A sharp pain shoots down my jaw, and I realize I’m gnashing my teeth. I could thrash Redfern for standing by and watching all this happen. Katherine is similarly vexed; the color that rides high in her cheeks is visible in the waning sunlight.

“You knew that this was going on and you did nothing to stop it?” Katherine says.

“I didn’t do nothing,” Redfern says grimly. “Although it is true that I waited too long to intervene. I wasn’t sent to Kansas until I was put on the train that carried you out there, and almost immediately I sought out the leadership in Nicodemus, in an effort to figure out how to save everyone in Summerland. But . . . well, you know how that ended.”
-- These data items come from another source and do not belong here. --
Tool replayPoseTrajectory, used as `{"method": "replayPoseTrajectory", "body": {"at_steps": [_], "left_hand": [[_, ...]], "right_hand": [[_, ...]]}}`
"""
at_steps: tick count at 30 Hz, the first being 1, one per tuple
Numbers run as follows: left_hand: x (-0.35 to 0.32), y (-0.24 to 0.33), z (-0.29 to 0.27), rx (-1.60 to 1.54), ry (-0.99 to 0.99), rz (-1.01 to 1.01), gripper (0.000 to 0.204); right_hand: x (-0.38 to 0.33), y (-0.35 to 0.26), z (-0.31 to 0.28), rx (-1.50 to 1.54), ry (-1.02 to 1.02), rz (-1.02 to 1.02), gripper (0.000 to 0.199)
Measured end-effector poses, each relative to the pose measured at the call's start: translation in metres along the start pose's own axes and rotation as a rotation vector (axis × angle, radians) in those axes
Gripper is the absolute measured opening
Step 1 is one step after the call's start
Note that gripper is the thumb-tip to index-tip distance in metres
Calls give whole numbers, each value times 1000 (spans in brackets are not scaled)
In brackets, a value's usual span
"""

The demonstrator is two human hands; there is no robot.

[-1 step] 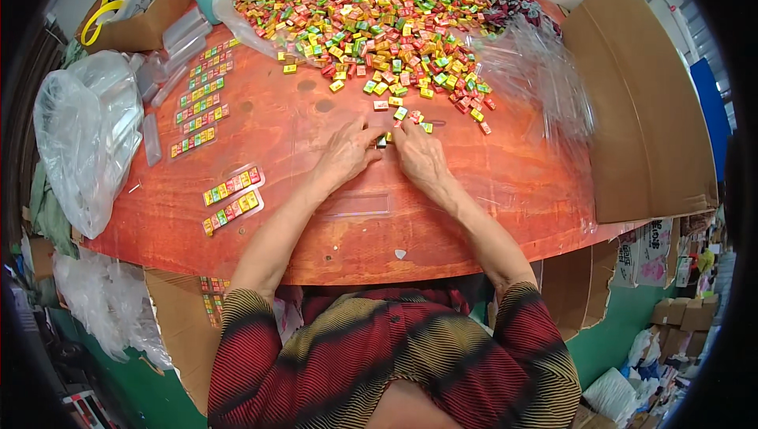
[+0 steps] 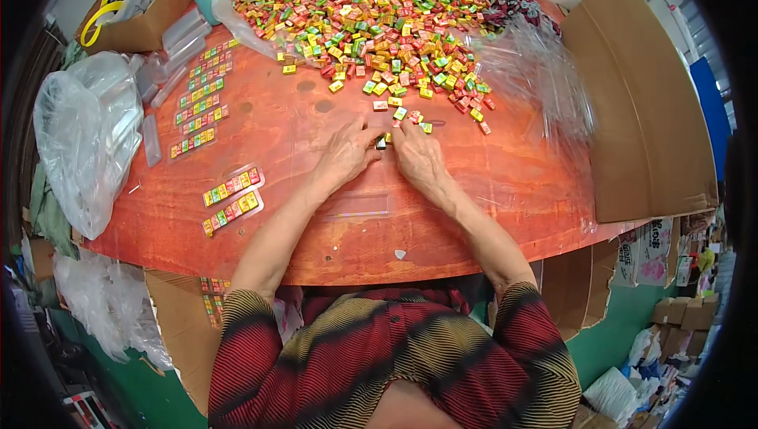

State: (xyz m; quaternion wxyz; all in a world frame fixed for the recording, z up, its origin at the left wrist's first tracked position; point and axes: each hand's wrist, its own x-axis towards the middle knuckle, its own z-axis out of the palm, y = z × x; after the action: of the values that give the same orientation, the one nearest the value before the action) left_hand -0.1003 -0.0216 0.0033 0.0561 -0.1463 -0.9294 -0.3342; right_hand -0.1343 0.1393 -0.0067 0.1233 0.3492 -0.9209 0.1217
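Note:
My left hand [image 2: 347, 151] and my right hand [image 2: 422, 157] face each other at the middle of the red-brown table. Their fingertips close in from both sides on a few small wrapped blocks, one dark-and-white block [image 2: 381, 143] showing in the gap. My fingers partly hide these blocks. Just beyond the fingertips lie some loose red and yellow blocks [image 2: 400, 114]. A clear narrow plastic tray [image 2: 357, 205] rests on the table in front of my wrists. Left of my left forearm sit two clear trays filled with rows of coloured blocks [image 2: 232, 186].
A large heap of small coloured blocks [image 2: 379, 14] spreads at the back. Several filled rows [image 2: 201, 117] line the left, beside a clear plastic bag [image 2: 83, 141]. Clear trays [image 2: 545, 85] pile up at right, next to a tall cardboard box [image 2: 643, 113]. A carton [image 2: 130, 32] stands back left.

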Motion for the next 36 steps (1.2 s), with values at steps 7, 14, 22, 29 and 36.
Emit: {"method": "replayPoseTrajectory", "body": {"at_steps": [7,14,22,29,36], "left_hand": [[-13,-2,2,-13,8,-36,42],[-9,10,2,45,33,-82,48],[-2,14,18,166,204,-75,39],[-9,2,3,136,47,78,35],[-18,-1,-4,138,41,124,54]], "right_hand": [[0,-12,1,9,-6,107,13],[-8,30,-29,211,60,284,20],[-15,-1,-6,178,-91,267,23],[-19,3,-13,281,-143,144,24],[-26,32,-29,160,-108,243,24]]}}
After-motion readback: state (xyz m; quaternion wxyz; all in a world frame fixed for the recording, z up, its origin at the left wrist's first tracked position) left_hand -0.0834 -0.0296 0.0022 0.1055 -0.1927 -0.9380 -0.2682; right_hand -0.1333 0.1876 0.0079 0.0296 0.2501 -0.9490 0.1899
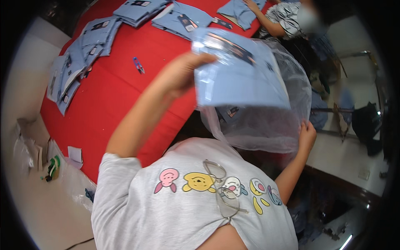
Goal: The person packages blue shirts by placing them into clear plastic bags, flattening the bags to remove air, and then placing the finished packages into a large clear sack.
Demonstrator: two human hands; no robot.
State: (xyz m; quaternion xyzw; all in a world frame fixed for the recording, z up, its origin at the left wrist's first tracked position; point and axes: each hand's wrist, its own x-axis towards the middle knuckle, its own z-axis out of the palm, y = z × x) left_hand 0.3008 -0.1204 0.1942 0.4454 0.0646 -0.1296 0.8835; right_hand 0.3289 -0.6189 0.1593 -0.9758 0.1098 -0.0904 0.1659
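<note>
My left hand [183, 73] is closed on the near-left edge of a folded light-blue garment [241, 81] in a shiny clear sleeve with a dark tag. This garment is held over the mouth of a large clear plastic bag [266, 135]. The bag's rim is pinched by my right hand [307, 132] on the right side, which holds it wide. Inside the bag, partly hidden below the held garment, lies another blue garment with a dark tag [231, 112].
A red-covered table [125, 96] spreads to the left. Along its far and left edges lie several stacks of packed blue garments [100, 33]. Small blue thread snips [138, 66] rest on the cloth. Across the table, another person's hand [252, 5] touches a blue garment.
</note>
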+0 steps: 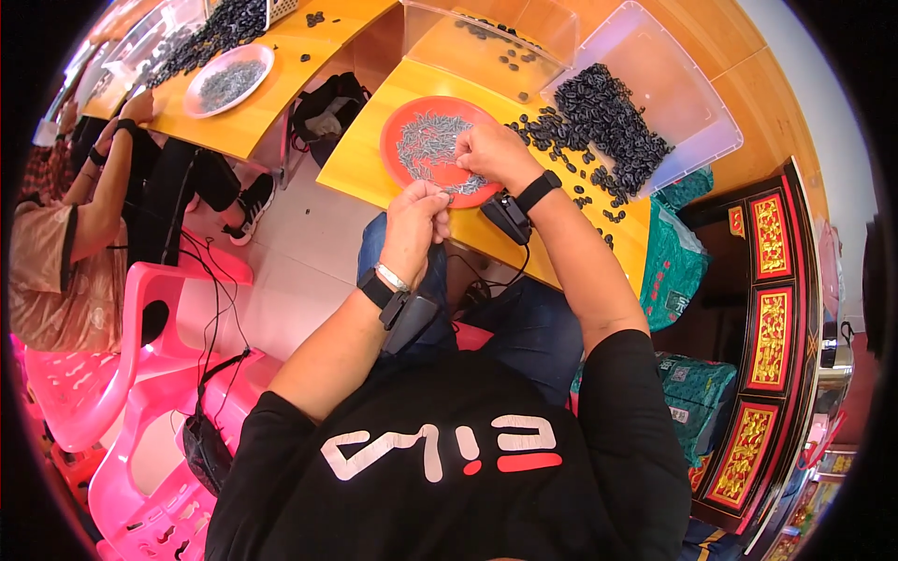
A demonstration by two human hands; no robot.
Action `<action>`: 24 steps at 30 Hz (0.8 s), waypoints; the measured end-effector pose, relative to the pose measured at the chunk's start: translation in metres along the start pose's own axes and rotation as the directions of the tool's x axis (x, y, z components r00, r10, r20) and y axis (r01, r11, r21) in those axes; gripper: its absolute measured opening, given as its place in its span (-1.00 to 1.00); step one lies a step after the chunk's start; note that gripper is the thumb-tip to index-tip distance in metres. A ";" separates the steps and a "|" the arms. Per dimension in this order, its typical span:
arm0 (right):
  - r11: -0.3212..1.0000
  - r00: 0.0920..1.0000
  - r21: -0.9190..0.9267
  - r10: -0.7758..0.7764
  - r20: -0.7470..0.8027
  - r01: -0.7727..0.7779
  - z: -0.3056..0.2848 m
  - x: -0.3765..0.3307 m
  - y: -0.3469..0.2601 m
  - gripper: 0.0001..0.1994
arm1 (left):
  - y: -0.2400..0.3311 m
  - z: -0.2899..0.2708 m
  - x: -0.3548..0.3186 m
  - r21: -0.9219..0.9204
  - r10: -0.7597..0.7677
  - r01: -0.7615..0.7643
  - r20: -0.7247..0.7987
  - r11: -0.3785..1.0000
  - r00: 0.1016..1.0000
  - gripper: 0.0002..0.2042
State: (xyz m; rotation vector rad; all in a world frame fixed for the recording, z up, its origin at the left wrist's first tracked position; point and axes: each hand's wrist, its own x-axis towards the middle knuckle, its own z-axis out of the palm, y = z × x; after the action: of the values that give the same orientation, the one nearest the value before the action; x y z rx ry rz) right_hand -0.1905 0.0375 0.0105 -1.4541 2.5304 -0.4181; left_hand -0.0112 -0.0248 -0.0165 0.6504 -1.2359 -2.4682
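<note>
My right hand (491, 150) hovers over the red plate (398, 126), fingers curled down and pinching into the heap of small grey metal pieces (426, 140). My left hand (416, 220) sits at the plate's near edge, fingertips pressed together on something too small to make out; its long axis I cannot tell. Black parts (608, 117) spill from a clear tray (692, 93) on the right, onto the yellow table (360, 159).

A small assembly workshop: yellow table (374, 140), clear bins (673, 93) of black parts (608, 122), pink plastic chairs (112, 374), co-worker (56, 243) nearby
</note>
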 end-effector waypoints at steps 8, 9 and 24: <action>0.975 0.997 -0.220 -0.015 0.079 0.032 0.007 0.006 -0.008 -0.89 | -0.002 -0.002 0.002 0.021 -0.001 0.000 0.010 1.000 1.000 -0.92; 0.975 0.997 -0.221 -0.014 0.076 0.031 0.009 0.005 -0.006 -0.89 | -0.002 -0.002 0.003 0.022 0.001 -0.001 0.012 1.000 1.000 -0.92; 0.960 0.995 -0.266 -0.099 -0.023 0.089 0.013 -0.010 0.007 -0.89 | -0.004 -0.006 0.006 -0.006 0.005 -0.005 0.005 1.000 1.000 -0.94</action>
State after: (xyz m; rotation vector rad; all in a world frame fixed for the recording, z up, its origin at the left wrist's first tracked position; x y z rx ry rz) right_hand -0.1872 0.0476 -0.0039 -1.6783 2.6344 -0.1228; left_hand -0.0138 -0.0290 -0.0244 0.6392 -1.2295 -2.4706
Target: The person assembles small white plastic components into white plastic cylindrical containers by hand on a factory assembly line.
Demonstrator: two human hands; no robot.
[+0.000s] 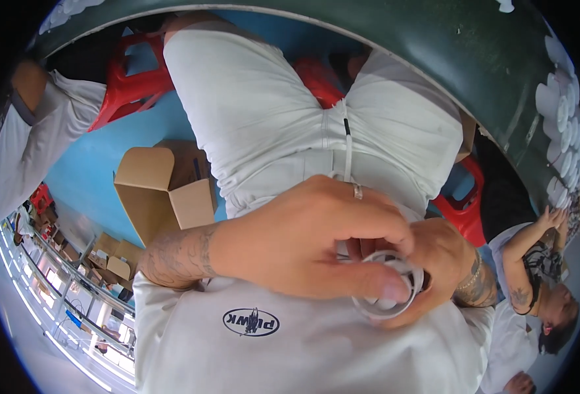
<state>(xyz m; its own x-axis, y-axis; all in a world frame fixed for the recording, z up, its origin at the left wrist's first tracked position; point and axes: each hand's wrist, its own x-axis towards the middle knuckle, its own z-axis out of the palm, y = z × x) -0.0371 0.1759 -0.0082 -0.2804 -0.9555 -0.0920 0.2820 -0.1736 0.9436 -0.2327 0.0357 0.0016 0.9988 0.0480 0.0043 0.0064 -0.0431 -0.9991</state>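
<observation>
A white, hollow, ring-like round piece (383,305) is held in front of my shirt, right of the middle; its exact kind I cannot make out. My left hand (309,246) comes in from the left with its thumb pressed on the inside of the piece. Its index finger curls at the upper rim, and the other fingertips are partly hidden. My right hand (444,259) wraps the piece from the right, most of its fingers behind it. Both hands are closed on it and touch each other or nearly so.
Beyond my knees stands a dark green table (461,52), with many white round pieces (562,118) on its right side. An opened cardboard box (146,171) lies on the blue floor at left. Red stools (132,79) stand nearby. People sit on both sides, one (536,276) close at right.
</observation>
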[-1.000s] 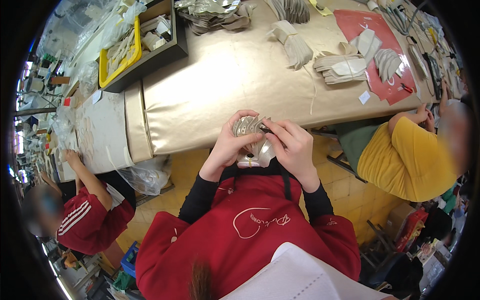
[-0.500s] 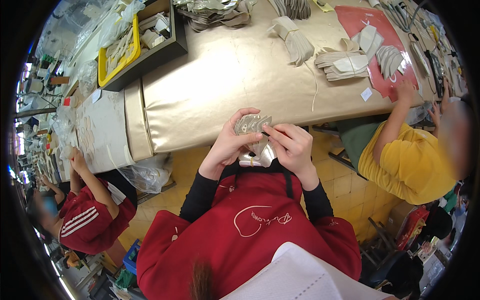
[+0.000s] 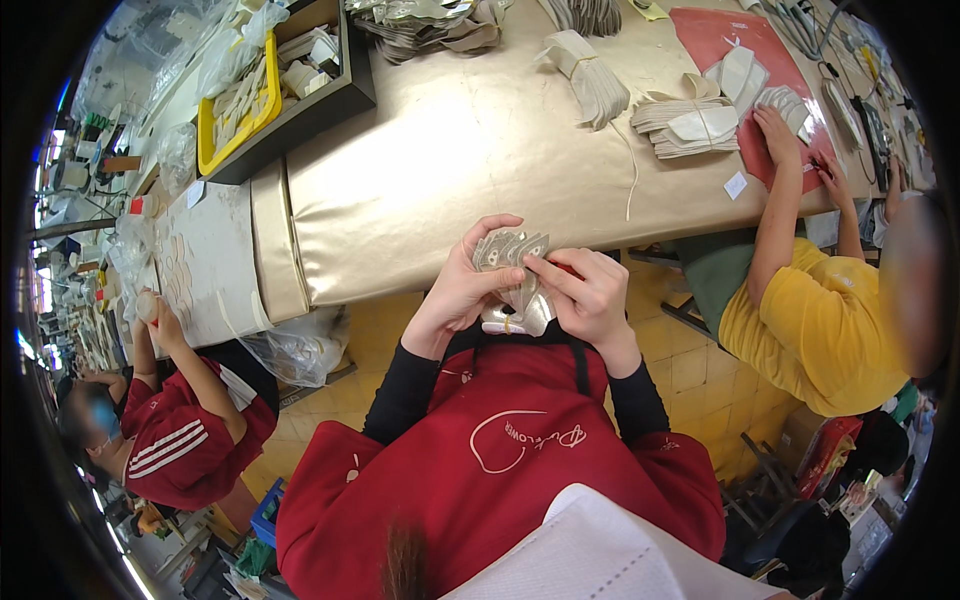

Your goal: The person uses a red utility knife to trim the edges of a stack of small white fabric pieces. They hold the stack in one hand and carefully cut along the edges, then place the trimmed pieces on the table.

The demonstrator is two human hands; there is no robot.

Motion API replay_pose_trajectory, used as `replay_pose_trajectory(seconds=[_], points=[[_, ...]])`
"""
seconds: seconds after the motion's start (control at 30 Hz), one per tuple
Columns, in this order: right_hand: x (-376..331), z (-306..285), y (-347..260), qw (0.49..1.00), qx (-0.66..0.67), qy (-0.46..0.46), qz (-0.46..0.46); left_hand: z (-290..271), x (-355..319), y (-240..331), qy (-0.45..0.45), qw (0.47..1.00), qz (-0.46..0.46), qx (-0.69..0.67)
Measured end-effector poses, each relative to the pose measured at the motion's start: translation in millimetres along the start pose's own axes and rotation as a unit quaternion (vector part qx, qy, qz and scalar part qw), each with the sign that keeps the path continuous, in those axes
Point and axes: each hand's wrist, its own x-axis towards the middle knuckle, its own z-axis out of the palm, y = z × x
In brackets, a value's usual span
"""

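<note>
In front of my chest, my left hand (image 3: 462, 283) is closed around a fanned stack of small grey-beige cut pieces (image 3: 510, 250) with little holes. The thumb presses across the front of the stack. My right hand (image 3: 588, 290) is closed in a pinch at the stack's right edge. A bit of something red shows beside its fingers, but they hide most of it. Just below the stack, between my hands, hangs a pale, shiny bundle (image 3: 515, 318) with a yellow band round it.
The gold-covered table (image 3: 430, 170) spans ahead, carrying banded stacks of beige pieces (image 3: 690, 125) and a dark box (image 3: 330, 95) with a yellow tray (image 3: 207, 150). One person in yellow (image 3: 820, 330) works at right over a red sheet (image 3: 700, 40); another in red (image 3: 200, 430) sits left.
My hands stay nearly in place; the right fingers shift slightly at the stack's edge, and more red shows there. The person at right now reaches both hands onto the red sheet.
</note>
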Motion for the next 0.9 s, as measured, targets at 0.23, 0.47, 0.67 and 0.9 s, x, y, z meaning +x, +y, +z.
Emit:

“How did Gideon end up in Nicodemus?” I ask, trying to push aside my emotions and not end up all in my feelings. If I fall into that dark well I might not ever get out, not even after Gideon Carr is dead. The sheer injustice of it all has already set my blood to boiling. Anyone else would have been stopped long ago, but Gideon Carr keeps getting opportunities to hurt people over and over.

That has to end.

Redfern clears his throat, and I pull myself back to the moment. “Gideon’s only religion is science, and I don’t think the Snyders ever really trusted him. He grew frustrated with their rules, with the lack of resources they provided him, with their patronizing regard for his experiments. It wasn’t long before he was seeking out a place that was a bit more willing to see the potential of what he promised.”

“So Gideon Carr found his way to Nicodemus,” Sue says, lips twisting.

“Callie told me he said she was special,” I say, my heart cracking. “But she was just the one test case where his vaccine worked.”

“Not the only one,” Daniel says, lips pressed together in a thin line.

I laugh, the sound hollow and dry. “He got you, too?”

“In Baltimore. I was the only member of the household staff that didn’t turn, but mostly because he never got the chance to jam me in a cage with the restless dead. It wasn’t until after Nicodemus that I was . . . that I discovered I was immune.” Redfern’s gaze goes distant, and I wonder if he’s remembering those few days after the bite, the nausea and sickness and deep abiding despair. “Sometimes I wish the vaccine hadn’t worked on me, either.”